Personal information
- Born: February 11, 1967 Philadelphia, Pennsylvania, U.S.
- Died: March 4, 1990 (aged 23) Los Angeles, California, U.S.
- Listed height: 6 ft 7 in (2.01 m)
- Listed weight: 210 lb (95 kg)

Career information
- High school: Dobbins Technical (Philadelphia, Pennsylvania)
- College: USC (1985–1986); Loyola Marymount (1987–1990);
- Position: Power forward
- Number: 44

Career highlights
- Consensus second-team All-American (1990); Second-team All-American – USBWA (1989); Third-team All-American – AP, UPI (1989); NCAA scoring champion (1989); NCAA rebounding leader (1989); WCC Player of the Year (1989); 3× First-team All-WCC (1988–1990); 2× WCC tournament MVP (1988, 1989); No. 44 retired by Loyola Marymount Lions;

= Hank Gathers =

American basketball player (1967–1990)

Eric Wilson "Hank" Gathers Jr. (February 11, 1967 – March 4, 1990) was an American college basketball player for the Loyola Marymount Lions. As a junior in 1989, he became the second player in NCAA Division I history to lead the nation in scoring and rebounding in the same season. Gathers was a consensus second-team All-American as a senior in 1990. His No. 44 was retired by the Lions, who also placed a statue of him in his honor outside their home arena Gersten Pavilion.

Gathers began his college career with the USC Trojans, but transferred with teammate Bo Kimble to Loyola Marymount after his freshman year. Playing under Lions coach Paul Westhead and his fast-paced system, Gathers was a three-time first-team all-conference selection in the West Coast Conference (WCC). In his first season with the Lions, he earned the first of two consecutive most valuable player (MVP) honors in the WCC tournament. As a junior, he was named the WCC Player of the Year and began receiving All-American recognition. Early in his senior year in 1989–90, Gathers was diagnosed with an abnormal heartbeat after he collapsed during a game. He was placed on medication and returned a few weeks later, but he initially struggled, which he attributed to his medication. The dosage was gradually decreased, and his play recovered. Gathers died at age 23 after collapsing for the second time that season during the semifinals of the 1990 WCC tournament.

==Early life==
Gathers was born to Lucille and Eric Gathers Sr. in Philadelphia. Growing up in the Raymond Rosen Projects, he stayed out of trouble by playing basketball.

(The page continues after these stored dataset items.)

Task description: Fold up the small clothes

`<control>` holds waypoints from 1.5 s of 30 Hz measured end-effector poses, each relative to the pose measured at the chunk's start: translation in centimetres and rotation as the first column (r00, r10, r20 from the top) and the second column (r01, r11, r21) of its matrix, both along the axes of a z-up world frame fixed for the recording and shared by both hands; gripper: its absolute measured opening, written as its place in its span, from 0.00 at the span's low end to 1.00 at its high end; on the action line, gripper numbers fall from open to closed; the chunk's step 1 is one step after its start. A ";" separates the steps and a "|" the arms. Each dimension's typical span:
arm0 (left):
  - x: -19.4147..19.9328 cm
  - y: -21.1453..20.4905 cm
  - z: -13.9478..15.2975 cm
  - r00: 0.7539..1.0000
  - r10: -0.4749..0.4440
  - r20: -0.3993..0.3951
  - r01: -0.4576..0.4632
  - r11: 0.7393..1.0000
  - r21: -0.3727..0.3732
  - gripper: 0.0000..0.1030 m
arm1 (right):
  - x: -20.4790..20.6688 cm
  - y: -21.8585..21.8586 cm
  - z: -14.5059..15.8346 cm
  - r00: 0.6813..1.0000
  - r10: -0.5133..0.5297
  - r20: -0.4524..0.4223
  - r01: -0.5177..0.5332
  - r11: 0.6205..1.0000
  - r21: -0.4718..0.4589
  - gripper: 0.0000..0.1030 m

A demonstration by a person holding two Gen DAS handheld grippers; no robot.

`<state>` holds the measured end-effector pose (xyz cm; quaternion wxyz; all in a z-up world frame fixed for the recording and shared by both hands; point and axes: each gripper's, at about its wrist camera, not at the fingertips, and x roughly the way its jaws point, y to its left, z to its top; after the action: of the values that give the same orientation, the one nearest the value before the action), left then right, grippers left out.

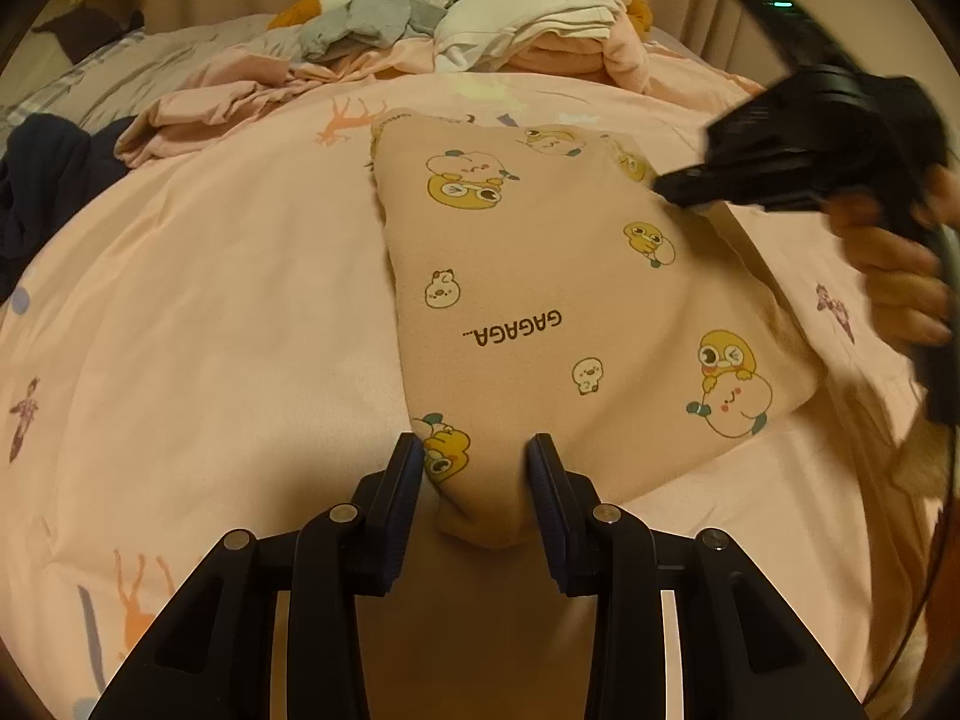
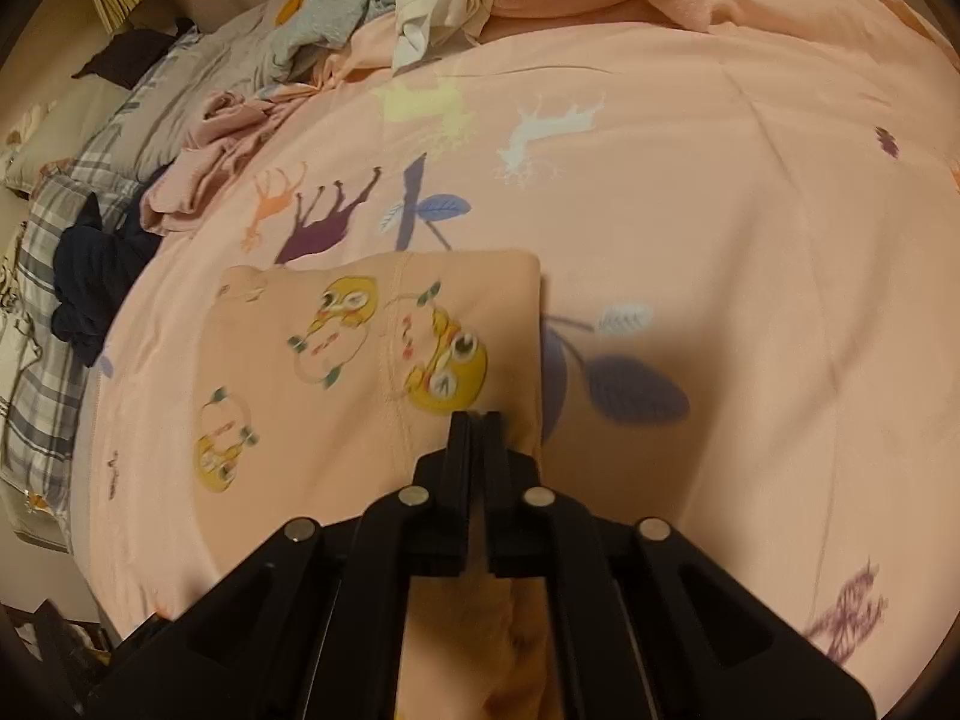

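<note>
Garment corner [image 1: 480, 510] is straddled by spread left gripper [image 1: 477, 450]; right gripper [image 2: 476, 420], pressed together, pins the far edge.

Dim, warm orange indoor light in both views, no glare. Heavy fisheye bend — the duvet [image 1: 210, 300] bulges, black vignette in every corner. Left wrist view sharp on the printed garment [image 1: 540, 300]; the right gripper [image 1: 678, 186] and its hand [image 1: 894, 276] smeared by motion blur. Right wrist view soft overall, prints fuzzy. Gripper shadows fall on the duvet just ahead of the fingers [image 2: 462, 456] — light from behind.
</note>
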<state>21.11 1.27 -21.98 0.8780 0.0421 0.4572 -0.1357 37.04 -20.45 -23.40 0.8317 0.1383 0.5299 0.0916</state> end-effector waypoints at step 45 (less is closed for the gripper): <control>-18.1 -2.4 21.5 0.908 0.081 0.411 -0.044 0.994 -0.099 0.98 | -33.5 -2.2 18.6 0.867 -0.126 0.482 0.228 0.960 -0.160 0.91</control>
<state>2.99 -1.14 -0.46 0.9597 0.0168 0.2556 -0.1153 3.58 -22.60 -4.78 0.9494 0.0712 0.3057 -0.0116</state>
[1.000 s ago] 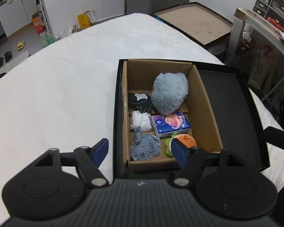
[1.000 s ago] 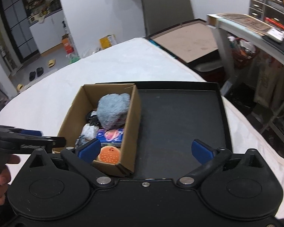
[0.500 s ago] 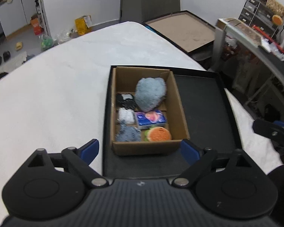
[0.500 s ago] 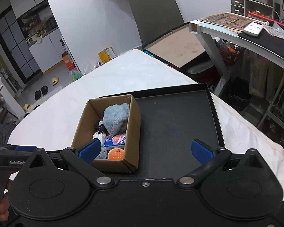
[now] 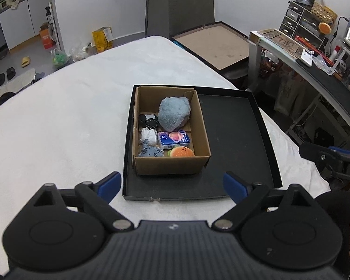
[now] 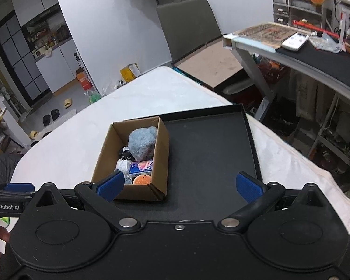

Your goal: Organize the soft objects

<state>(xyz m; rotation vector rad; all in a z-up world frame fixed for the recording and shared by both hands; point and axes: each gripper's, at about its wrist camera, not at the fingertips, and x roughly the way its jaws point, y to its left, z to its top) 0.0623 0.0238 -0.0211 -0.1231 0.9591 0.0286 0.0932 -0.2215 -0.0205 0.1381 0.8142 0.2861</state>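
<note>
Soft toys (image 5: 173,114) now sit packed in the box (image 5: 170,165), ahead of both tongs, left (image 5: 172,185) and right (image 6: 179,185), which have drawn back, spread and empty; sorting looks done.

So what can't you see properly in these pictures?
- Box floor, both views: toys cover it.
- Green thing, left view: the orange toy hides most of it.
- Grey cloth, right view: a finger hides part.
- Tray near edge, right view: behind the gripper body.
- Right gripper, left view: cut off by the picture's edge.
</note>
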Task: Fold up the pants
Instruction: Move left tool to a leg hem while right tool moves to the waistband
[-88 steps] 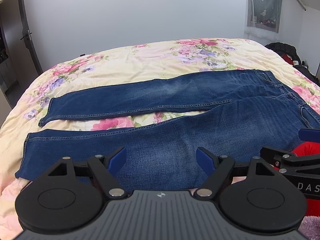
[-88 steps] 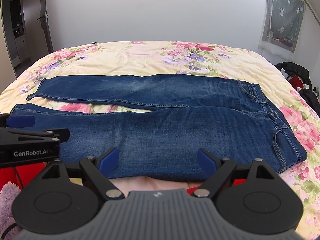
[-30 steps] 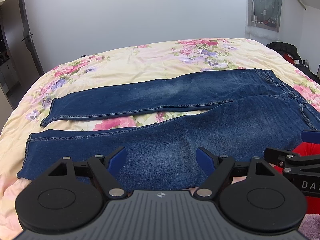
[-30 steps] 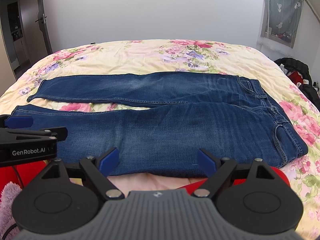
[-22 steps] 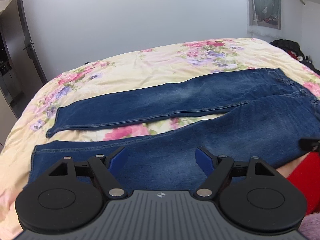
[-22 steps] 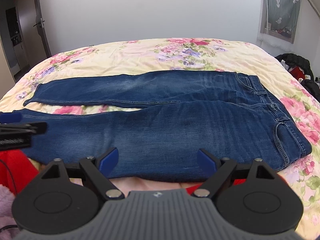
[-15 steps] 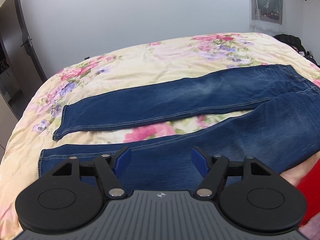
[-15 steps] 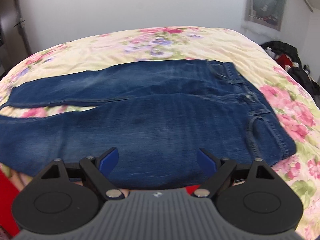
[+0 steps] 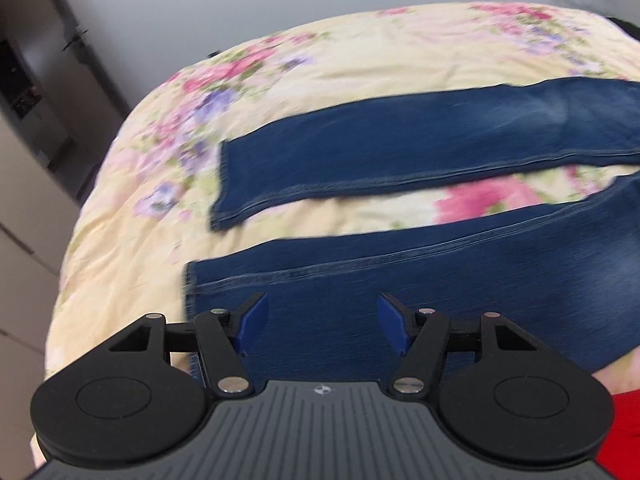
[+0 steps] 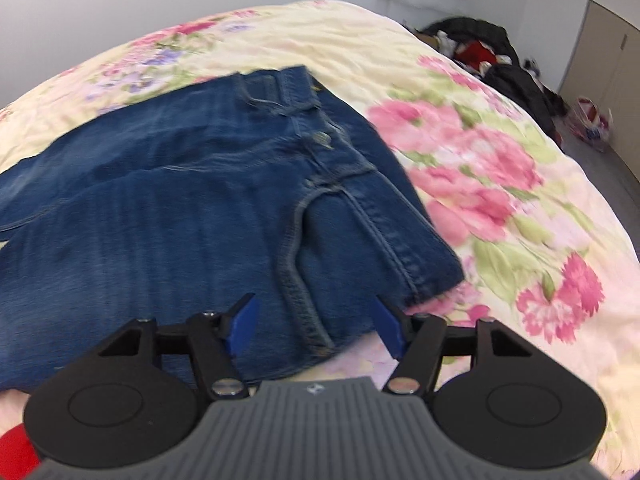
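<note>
Two grippers, both spread wide with nothing between the pads. My left gripper [image 9: 320,326] is low over the near leg [image 9: 420,288] of the jeans [image 9: 400,152], close to the cuff [image 9: 192,292], which shows just left of the left pad. Can't really tell if the fingers are touching the denim or just above it, since the view is a bit smeared. Past that, the far leg [image 9: 400,152] lies flat with its own hem pointing left, and a strip of flowery bedspread [image 9: 320,64] shows between the two legs. Off to the left there's a dark doorway [image 9: 36,80] and a pale wall behind the bed.

My right gripper [image 10: 314,324] is over the waist end of the jeans [image 10: 180,200]. The front pocket seam [image 10: 296,272] runs right down between the pads, and the waistband corner [image 10: 432,276] sits just beyond the right pad. The waistband [image 10: 352,160] with its button [image 10: 322,138] runs away from me toward the far edge. The jeans lie flat on the bedspread [image 10: 500,208], waist to the right, legs to the left. Beyond the bed on the right is a heap of dark clothes [image 10: 492,56] on the floor.
</note>
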Available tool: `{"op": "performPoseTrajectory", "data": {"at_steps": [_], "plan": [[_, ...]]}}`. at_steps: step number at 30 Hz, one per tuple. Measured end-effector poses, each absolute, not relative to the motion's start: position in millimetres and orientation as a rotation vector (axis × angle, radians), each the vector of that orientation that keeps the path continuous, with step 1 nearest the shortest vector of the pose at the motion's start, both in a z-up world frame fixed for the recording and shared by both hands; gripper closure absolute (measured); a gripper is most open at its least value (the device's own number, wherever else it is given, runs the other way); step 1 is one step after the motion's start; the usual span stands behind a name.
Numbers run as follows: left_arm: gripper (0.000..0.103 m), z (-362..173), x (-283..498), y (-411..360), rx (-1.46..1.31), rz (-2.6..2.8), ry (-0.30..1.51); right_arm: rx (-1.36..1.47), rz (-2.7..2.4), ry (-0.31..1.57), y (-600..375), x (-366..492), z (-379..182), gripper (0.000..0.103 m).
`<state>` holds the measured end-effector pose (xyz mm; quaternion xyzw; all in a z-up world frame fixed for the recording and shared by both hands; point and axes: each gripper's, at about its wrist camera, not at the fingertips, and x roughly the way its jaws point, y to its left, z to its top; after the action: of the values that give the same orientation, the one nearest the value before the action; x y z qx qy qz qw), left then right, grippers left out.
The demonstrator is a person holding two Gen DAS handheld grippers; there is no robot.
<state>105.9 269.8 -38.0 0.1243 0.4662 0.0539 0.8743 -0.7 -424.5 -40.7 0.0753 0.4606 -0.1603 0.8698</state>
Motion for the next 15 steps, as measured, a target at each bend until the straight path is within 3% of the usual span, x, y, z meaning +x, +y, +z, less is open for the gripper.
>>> {"op": "performPoseTrajectory", "data": {"at_steps": [15], "plan": [[0.024,-95,146,381,0.064,0.312,1.022,0.191,-0.37,1.005,-440,30,-75,0.034]]}}
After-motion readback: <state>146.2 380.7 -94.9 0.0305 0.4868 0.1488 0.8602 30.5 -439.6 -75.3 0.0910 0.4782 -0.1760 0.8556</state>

Gathers played prep ball at Dobbins Technical High School, located in North Philadelphia. He was joined on the team by his younger brother, Derrick Gathers, Bo Kimble and Doug Overton. The Mustangs reached the Philadelphia Public League championship game in consecutive years, losing to a Pooh Richardson-led Benjamin Franklin High in 1984 before winning the title over Lionel Simmons' South Philadelphia High in 1985.

==College career==

===USC===
Gathers and Kimble were not friends until their senior year at Dobbins. Both of them were recruited to the University of Southern California (USC) by head coach Stan Morrison and his top assistant David Spencer. During a visit to USC, the two recruits were told that the area around campus was deemed a slum. Gathers and Kimble, however, considered the area to be a suburb compared to their home of Philadelphia. Gathers made up his mind early that he would join USC, while Kimble decided independently and only after spurning Temple late. They were joined on the Trojans by high school All-American, Tom Lewis, and Rich Grande as the "Four Freshmen" star recruiting class. Following an 11–17 season in 1985–86, Morrison and Spencer were fired despite having won the Pac-10 Conference the previous year. It was reported that the players would not remain unless certain conditions were met, including having a say in the next coaching staff.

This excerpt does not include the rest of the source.